Around the first of December Todd asked Postell about the availability of the Superior authority, and gave him to understand he intended setting out in business for himself. Postell at this time indicated he would recommend an offer of $50,000 which was made and refused, and Todd then made a $75,000 offer which was accepted. A sales agreement was drawn up at the beginning of January, 1971. The attorneys referred Todd to a Florida lawyer who chartered Specialized Truck Services, Inc. for him as of February 3, and Hall and Postell, on Todd's behalf, filed an Interstate Commerce Commission application for assignment of the authority on February 4. Early in March, Todd was still telling Lipps, according to the latter, that he wanted to stay with the Lipps firm. The Federal Register carried notice of the license application in its March 2 issue, thus alerting Lipps to his intention, and on March 20 Todd was fired. The authority was in fact not granted by the ICC until the following October.

*598 Although there is some dispute as to when certain conversations took place, and above all the motives for the actions of the various parties, the evidence as a whole demands a finding that the attorneys only worked for Lipps on matters especially entrusted to them and were completely free to represent any other client on any matter for which they had not been previously retained. It is clear that, whatever Lipps' intentions, and regardless of what instructions he may have given his employee Todd (even disregarding Hall's affidavit that Lipps told him in May or June he had no interest in purchasing), neither Todd nor Lipps communicated any interest in acquiring these rights to Hall or Postell until after October or November when Lipps informed them he would seek other attorneys, and after December when Todd indicated his desire to be represented by them in starting his own business. As to the telephone conversation in which Lipps, according to his testimony, instructed Hall in January, 1971, to offer $5,000 (in other words, at just the time Todd was making his sales agreement with Superior for $75,000), if this occurred as contended by Lipps subtle ethical problems might arise as to the duty of Hall to explain to Lipps that he was in fact now representing Todd in the matter. But nothing indicates that Lipps had ever engaged the attorneys to represent himself, and the facts, as well as affidavits from the management of Superior, affirm that at no time, and particularly not at that time, would they have paid the slightest consideration to an offer of $5,000 for licensing authorities worth fifteen times that sum. It thus appears that the defendant attorneys did not, while acting as the agents of Lipps, take any action contrary to his interest in any matter in which they had been employed.

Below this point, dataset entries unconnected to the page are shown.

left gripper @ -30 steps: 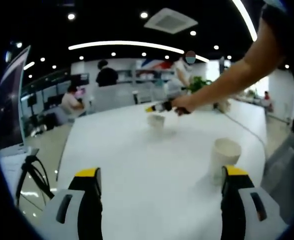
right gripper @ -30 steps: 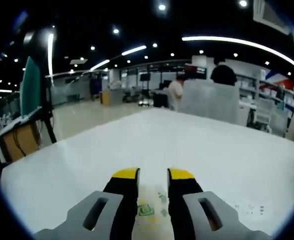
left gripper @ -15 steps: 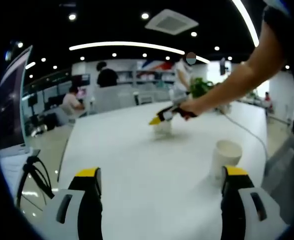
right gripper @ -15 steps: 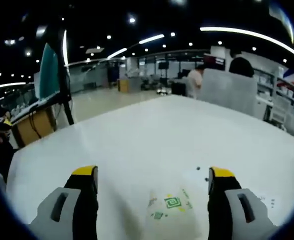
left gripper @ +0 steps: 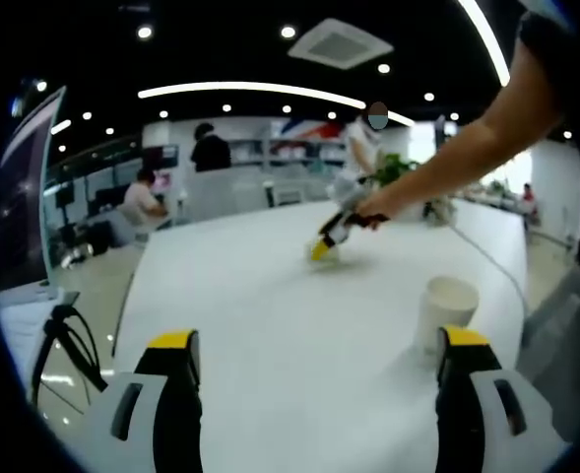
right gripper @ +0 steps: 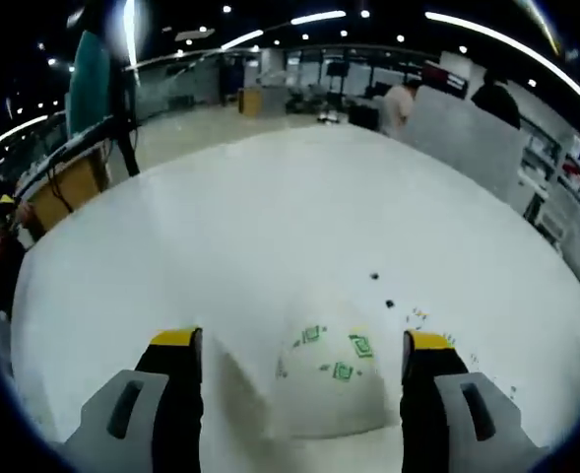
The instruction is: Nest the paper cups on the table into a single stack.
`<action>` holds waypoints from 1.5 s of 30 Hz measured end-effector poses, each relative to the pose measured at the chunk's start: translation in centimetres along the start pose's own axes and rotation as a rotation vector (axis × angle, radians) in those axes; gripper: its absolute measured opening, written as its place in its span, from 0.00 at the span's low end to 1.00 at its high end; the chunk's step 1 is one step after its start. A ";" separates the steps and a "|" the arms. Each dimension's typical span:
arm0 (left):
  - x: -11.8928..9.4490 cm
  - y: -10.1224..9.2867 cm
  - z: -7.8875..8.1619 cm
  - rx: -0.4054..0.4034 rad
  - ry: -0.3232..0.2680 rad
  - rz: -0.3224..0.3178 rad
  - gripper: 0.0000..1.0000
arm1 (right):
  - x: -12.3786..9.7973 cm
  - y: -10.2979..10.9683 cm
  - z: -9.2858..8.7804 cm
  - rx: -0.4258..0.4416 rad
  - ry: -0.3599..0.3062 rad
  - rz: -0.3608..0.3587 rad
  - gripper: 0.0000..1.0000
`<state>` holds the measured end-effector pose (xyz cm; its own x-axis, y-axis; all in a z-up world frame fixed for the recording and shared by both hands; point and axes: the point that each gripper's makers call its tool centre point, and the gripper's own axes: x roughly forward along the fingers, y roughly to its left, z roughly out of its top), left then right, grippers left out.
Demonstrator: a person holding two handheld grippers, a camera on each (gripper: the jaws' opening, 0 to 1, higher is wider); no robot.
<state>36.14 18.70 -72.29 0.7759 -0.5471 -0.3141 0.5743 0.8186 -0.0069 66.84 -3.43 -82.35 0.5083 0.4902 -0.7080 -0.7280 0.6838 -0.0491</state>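
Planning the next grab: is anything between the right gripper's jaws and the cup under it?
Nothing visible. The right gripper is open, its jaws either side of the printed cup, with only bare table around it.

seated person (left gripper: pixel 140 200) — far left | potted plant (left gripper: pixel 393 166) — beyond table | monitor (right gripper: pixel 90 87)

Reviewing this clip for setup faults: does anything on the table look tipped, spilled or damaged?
Nothing spilled or damaged stands out. The paper cup with green marks sits between the open jaws of the right gripper; its shape is blurred, so I cannot tell whether it is upright. The plain paper cup stands upright by the left gripper.
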 end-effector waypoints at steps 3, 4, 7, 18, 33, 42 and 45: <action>0.0 0.0 0.0 0.000 0.002 0.000 0.99 | -0.1 -0.2 -0.4 0.005 0.013 -0.013 0.70; -0.1 0.0 0.0 0.001 0.002 0.000 0.99 | -0.1 -0.4 -0.6 0.003 0.013 -0.013 0.68; -0.1 0.0 0.1 0.001 0.001 0.001 0.99 | -0.1 -0.8 -1.0 0.024 0.021 -0.022 0.66; 0.1 -0.1 0.2 -0.008 -0.004 0.001 0.99 | -0.4 -1.1 -3.0 0.047 0.064 -0.039 0.56; 0.3 -0.3 0.5 -0.008 -0.013 -0.002 0.99 | -1.5 -0.8 -1.7 0.151 0.057 -0.015 0.47; 0.6 -0.6 1.0 -0.006 -0.022 -0.011 0.99 | -3.2 -1.0 2.1 0.125 -0.053 -0.029 0.47; 0.8 -0.8 1.4 -0.003 -0.028 -0.016 0.99 | -3.8 -1.3 3.7 0.133 -0.112 -0.041 0.46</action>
<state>36.65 17.33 -71.22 0.7739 -0.5645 -0.2871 0.5857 0.8104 -0.0145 67.60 -4.18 -76.99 0.5902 0.5122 -0.6240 -0.6416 0.7667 0.0225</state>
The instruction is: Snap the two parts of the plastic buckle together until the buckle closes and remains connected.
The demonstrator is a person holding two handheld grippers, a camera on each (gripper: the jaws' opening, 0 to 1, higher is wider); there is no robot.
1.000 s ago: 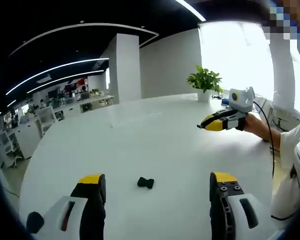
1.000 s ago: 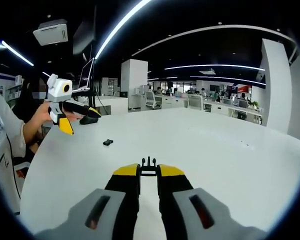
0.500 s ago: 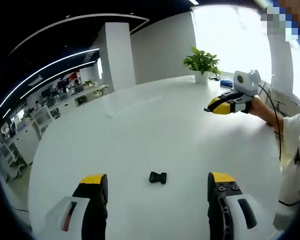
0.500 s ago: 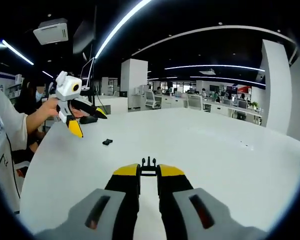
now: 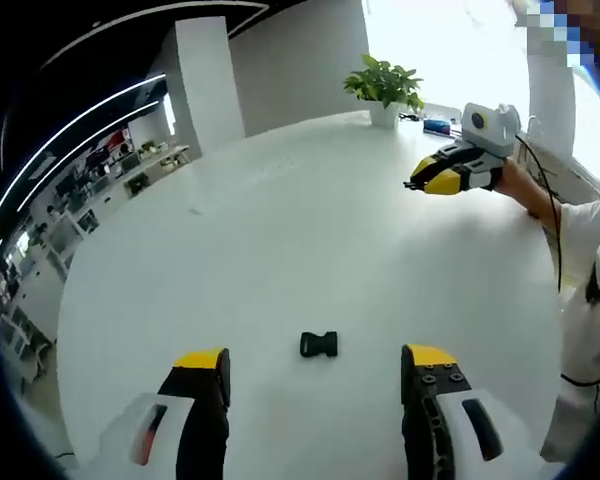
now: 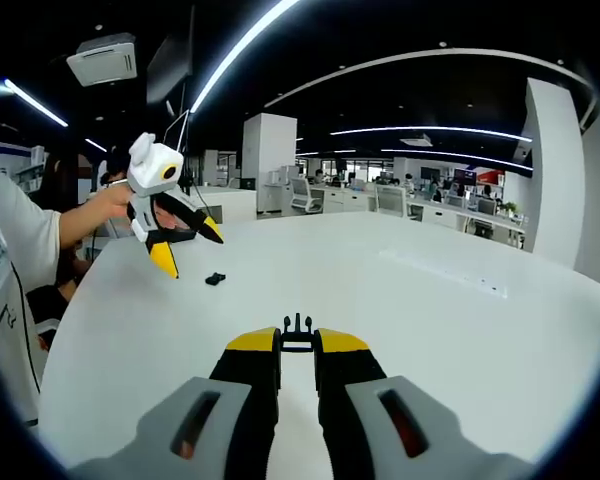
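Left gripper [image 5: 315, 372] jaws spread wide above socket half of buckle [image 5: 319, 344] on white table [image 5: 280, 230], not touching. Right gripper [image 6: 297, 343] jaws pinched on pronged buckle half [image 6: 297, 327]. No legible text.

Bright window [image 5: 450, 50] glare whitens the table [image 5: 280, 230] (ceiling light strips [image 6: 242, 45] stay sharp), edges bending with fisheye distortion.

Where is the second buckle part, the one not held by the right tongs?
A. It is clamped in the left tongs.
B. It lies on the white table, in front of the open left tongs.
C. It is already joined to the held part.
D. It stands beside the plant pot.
B: the loose buckle part lies on the table ahead of the open left tongs, while the right tongs grip the pronged part.
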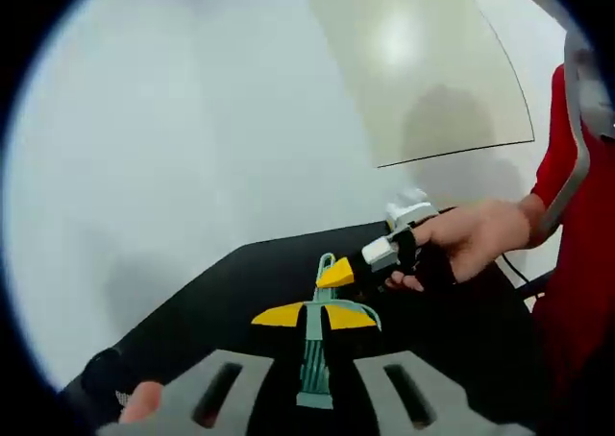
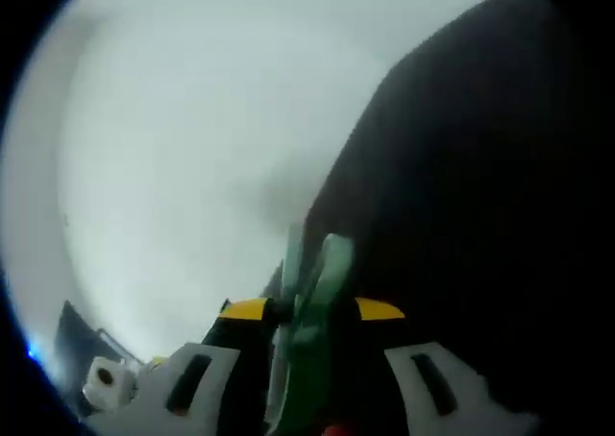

We agree with the statement in Arey v. Davis, 233 Ga. 951, 955 (213 SE2d 837): "All transactions between an attorney and his client are closely scrutinized by the courts, and the attorney's duty in these circumstances is a much higher duty than is required in ordinary business dealings where the parties trade at arms length." In that case the question is whether an attorney who had previously represented a client should, when their interests became adverse, have advised him to seek other *599 counsel. Here the peculiar contract relationship between the law firm and Lipps left them free at the outset to seek any employment not involved in pending representation. Acceptance of the representation of Todd eight or nine months after the offer had been made to Lipps, and he had either indicated no interest or definitely refused the opportunity, was not a breach of the legal contract between the parties. The fiduciary relationship of the parties must be confined to the subject matter of the contract. Hardin v. Baynes, 198 Ga. 683 (2-c) (32 SE2d 384); Grand Isle Campsites, Inc. v. Cheek, 249 S2d 268, 273.

The grant of the summary judgment was not error.

Judgment affirmed. Quillian and Webb, JJ., concur.